Cansu: Melisa Şenolsun İlk başta sıradan, başrolun kardeşi, öylesine bir karakter gibi dursa da kilit bir karakter olduğu ortaya çıkıyor. Ve melisa Şenolsun da bu durumu ince ince işleyerek oyunculuğu ile bizlere yansıtıyor.

Ozan: Metin Akdülger her bölüm bana karakteri ile ilgili farklı şeyler düşündürüp hissettirdi. Ne kızabiliyorsun ne de sevebiliyorsun öyle bir karakter Ozan. Metin Akdülger de bu karakteri başarılı bir şekilde canlandırmış.

Başrollerin dışında Başak Köklükaya, Tim Seyfi, Civan Canova, Meral Çetinkaya, Hazal Türesan, Cezmi Baskın… gibi oyuncular da oyunculukları ile göz dolduruyorlar. Özellikle Başak Köklükaya ve Tim Seyfi’nin sergilediği oyunculuklar ayakta alkışlanacak cinstendi.

Konu akıcılık bakımından oldukça iyiydi. Her bölümdeki merak unsuru sizi usulca bir sonraki bölümü izlemeye itiyor. Türk dizilerinde alışkın olduğumuz uzun uzun bakışmalar ve gereksiz kliplerin olmaması da seyir keyfini oldukça artırıyor. Bunun için Netflix’e teşekkür etmek gerek. 
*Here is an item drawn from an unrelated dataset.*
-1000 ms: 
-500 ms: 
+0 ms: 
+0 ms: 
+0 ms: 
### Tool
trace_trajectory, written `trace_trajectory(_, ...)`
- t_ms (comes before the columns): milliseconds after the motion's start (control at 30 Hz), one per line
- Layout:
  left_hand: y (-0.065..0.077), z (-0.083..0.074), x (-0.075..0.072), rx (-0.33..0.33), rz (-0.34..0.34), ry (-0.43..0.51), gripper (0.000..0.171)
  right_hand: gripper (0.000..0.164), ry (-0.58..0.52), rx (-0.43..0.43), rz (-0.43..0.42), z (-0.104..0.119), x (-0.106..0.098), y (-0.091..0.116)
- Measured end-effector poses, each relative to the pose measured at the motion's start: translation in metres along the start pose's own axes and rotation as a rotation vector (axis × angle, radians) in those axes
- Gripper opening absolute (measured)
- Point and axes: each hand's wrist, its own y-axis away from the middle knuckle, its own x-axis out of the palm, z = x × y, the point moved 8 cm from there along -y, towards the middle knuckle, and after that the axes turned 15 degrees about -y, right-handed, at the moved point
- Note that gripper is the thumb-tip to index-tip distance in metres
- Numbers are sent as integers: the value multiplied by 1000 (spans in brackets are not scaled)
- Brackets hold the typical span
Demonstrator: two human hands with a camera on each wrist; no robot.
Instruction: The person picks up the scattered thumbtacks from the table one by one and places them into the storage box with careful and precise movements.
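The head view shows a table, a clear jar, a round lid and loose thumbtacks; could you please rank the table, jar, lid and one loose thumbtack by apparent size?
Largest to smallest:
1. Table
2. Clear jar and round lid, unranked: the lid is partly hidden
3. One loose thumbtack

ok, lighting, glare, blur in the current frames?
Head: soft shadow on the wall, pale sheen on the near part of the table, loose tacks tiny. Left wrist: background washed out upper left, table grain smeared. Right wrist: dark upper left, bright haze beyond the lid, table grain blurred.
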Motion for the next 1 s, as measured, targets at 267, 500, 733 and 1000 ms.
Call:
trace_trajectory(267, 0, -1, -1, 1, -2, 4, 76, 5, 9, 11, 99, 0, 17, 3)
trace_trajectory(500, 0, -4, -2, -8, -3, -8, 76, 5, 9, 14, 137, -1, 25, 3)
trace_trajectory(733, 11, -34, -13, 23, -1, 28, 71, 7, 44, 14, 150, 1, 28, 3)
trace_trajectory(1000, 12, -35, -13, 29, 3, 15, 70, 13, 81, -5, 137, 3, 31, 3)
İstanbul, Şanlıurfa, Adıyaman üçgeninde geçen hikayesiyle kültür miraslarımıza da selam çakan Atiye; dizi çekim teknikleri ile de göz dolduruyor. Özellikle kullanılan hareketli kamera çekimini ben oldukça beğendim. Ses ve efektler için pek bir şey söylemeye gerek yok. Netflix standartlarında oldukça kaliteliydiler.

Atiye: konusu, oyunculukları, kullanılan mekanlar, özenli çalışmaları ile izlenesi bir dizi olmuş. Hatta beklentilerin de çok üzerinde bir iş olduğu su götürmez bir gerçek. İlk sezondaki bazı aksaklıklar ve sığlıklar ikinci sezonda devam etmez ise İkinci Sezonu çok iyi olabilir. Her ne kadar bazı kusurlar olsa da Atiye Türklerin de fantastik (mistik) işler yapabileceğini kanıtlamış durumda.